# raid 5 rebuild help

## Doorsdown

Hi 

i am building a new machine for a professor at my uni. His old machine had gentoo on it with software raid 5. He got a new machine after the motherboard on the old one crashed. So i have the new one up and running with raid 1 with its 2 sd drives.

i can't figure out how to rebuild the raid 5 for the 2 ide drives the i hooked up to the system. I am afraid to do too much without knowing for sure that i won't destroy the new system. Any and all help welcomed.

Thank you

----------

## drescherjm

What happened to the third drive??

You do know that raid 5 needs atleast 3 drives to work? Although you can run it in degraded mode with two but this is basically a slower raid 0...

BTW mdadm is the tool that you need to use to get the drives up and running. 
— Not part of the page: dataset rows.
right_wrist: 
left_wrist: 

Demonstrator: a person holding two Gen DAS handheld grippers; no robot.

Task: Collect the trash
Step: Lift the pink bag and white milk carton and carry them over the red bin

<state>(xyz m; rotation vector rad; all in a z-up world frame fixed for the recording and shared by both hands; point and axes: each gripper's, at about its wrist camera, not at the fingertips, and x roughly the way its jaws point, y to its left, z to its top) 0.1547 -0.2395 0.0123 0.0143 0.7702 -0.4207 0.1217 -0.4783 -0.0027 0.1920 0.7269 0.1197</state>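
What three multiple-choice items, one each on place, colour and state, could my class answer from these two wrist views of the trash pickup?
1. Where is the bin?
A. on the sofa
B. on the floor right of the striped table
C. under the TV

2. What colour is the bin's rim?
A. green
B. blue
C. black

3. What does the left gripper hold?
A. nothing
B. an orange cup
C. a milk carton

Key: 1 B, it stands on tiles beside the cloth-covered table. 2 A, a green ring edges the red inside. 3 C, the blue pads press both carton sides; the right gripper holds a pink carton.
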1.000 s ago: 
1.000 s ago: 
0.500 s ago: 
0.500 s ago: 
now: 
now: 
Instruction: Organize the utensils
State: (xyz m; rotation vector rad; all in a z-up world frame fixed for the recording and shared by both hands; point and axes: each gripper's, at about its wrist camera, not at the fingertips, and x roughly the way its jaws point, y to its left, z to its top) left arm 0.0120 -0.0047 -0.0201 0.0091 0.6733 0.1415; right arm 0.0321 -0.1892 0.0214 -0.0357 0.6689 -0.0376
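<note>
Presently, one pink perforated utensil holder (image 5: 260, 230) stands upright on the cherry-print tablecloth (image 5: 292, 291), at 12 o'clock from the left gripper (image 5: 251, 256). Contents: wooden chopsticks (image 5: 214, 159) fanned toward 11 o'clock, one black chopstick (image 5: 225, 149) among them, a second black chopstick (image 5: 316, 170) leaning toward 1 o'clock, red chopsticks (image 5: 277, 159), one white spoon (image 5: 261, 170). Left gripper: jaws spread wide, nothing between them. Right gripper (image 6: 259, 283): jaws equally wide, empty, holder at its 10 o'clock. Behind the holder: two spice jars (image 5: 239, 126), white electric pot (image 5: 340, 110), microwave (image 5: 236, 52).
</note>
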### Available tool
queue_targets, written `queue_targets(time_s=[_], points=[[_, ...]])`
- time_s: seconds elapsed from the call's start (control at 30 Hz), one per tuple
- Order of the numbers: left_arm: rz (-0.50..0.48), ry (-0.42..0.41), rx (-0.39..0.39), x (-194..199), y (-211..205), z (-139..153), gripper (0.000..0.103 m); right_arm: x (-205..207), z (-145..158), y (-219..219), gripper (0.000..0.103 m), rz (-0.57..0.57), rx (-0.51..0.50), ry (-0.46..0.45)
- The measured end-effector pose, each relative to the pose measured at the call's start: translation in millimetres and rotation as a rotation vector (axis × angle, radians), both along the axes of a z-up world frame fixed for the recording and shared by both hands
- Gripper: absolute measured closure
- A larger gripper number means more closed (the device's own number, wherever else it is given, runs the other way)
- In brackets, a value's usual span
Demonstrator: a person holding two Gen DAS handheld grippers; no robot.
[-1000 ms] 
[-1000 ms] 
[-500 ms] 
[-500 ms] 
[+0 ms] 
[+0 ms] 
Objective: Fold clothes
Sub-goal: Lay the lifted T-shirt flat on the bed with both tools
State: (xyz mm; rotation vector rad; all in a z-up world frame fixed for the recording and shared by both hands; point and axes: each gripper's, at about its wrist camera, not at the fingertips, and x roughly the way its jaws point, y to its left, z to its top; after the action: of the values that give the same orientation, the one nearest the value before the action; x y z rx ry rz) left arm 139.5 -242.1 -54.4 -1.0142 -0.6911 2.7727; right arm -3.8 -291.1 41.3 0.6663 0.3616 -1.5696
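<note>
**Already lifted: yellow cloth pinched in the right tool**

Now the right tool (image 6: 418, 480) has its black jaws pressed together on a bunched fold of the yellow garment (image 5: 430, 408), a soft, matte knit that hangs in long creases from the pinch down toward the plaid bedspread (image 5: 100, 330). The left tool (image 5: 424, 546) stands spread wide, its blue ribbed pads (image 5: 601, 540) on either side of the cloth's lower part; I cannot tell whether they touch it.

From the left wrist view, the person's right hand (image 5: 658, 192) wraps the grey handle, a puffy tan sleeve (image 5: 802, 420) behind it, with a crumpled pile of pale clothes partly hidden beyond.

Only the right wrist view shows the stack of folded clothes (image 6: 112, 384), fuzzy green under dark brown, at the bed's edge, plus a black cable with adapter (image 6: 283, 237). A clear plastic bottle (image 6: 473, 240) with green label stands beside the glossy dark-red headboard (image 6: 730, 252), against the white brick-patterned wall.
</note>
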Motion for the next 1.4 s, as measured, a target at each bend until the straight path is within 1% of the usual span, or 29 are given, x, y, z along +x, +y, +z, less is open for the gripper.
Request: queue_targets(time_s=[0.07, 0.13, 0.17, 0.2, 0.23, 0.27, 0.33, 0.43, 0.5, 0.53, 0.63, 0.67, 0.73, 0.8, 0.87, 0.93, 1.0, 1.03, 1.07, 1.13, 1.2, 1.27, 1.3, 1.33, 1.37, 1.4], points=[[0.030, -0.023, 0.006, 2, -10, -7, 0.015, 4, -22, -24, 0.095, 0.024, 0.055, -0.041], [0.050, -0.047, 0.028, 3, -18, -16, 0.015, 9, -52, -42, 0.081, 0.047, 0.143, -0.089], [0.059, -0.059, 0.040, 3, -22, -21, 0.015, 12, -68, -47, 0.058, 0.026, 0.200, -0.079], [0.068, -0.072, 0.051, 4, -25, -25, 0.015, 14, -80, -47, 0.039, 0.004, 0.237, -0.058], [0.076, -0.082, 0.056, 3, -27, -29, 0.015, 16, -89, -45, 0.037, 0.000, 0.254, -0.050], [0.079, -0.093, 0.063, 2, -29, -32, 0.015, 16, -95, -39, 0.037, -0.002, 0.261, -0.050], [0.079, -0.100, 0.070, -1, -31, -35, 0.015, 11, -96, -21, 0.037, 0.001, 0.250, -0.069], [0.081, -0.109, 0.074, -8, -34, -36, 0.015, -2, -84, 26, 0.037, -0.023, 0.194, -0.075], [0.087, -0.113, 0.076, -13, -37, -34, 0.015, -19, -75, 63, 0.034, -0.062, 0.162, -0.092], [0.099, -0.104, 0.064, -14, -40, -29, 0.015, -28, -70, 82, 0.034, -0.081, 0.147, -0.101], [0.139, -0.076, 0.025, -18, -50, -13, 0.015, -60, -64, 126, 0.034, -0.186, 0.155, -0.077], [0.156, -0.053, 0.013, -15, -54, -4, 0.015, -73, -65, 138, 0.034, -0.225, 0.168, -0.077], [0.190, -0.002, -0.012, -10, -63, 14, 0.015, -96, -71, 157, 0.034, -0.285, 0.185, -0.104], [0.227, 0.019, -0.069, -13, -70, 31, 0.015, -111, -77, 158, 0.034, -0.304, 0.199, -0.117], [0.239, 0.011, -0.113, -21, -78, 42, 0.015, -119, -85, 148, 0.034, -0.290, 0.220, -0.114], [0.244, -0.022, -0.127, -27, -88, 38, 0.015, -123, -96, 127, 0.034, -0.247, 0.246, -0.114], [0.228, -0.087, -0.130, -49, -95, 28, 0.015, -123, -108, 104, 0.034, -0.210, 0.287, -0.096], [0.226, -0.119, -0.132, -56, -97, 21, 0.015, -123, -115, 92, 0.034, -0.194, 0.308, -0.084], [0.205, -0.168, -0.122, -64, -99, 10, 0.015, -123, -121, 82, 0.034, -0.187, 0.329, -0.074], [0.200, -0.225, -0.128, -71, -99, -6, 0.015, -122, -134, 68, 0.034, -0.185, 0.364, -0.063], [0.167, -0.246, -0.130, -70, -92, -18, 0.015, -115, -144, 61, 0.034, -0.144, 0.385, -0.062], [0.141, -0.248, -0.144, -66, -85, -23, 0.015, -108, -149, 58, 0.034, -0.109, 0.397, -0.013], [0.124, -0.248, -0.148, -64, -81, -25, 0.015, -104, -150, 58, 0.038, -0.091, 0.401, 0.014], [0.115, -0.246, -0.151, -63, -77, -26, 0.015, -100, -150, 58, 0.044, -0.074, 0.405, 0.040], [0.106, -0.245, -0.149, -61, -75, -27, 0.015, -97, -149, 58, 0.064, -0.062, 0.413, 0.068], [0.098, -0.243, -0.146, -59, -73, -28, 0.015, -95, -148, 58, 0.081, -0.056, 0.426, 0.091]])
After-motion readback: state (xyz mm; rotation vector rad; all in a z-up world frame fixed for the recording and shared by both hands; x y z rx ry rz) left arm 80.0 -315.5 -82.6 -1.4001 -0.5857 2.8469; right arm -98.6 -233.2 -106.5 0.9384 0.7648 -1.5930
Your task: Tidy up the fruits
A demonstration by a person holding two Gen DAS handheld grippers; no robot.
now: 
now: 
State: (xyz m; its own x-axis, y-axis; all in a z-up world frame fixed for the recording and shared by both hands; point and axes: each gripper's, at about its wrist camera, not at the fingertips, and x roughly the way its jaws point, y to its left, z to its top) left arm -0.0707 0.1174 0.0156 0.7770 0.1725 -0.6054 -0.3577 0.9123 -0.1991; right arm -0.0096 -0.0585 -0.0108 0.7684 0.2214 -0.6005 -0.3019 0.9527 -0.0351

First do a fdisk -l to see how the drives are partitioned, then use mdadm -E /drive/part for each part that is assumed to be part of the raid array on each disk to see how the drives were used in the raid.

----------

## Doorsdown

there is a third drive from the other machine. I actually don't know much about raid 5, have only used raid 1 thus far. Though i'm not sure how to hook up the third drive as i am out of ide channels

----------

## drescherjm

If you can remove the cdrom and try adding the third drive.

----------

## Doorsdown

i already did, the mother board only has 1 ide spot or thats all i saw as i already took the cdrom spot

----------

## drescherjm

Ahh, I see. I recently have built quite a few systems at work with only one ide port (ASUS M2N) but I only have the cdrom connected to the ide port since my new drives are all sata...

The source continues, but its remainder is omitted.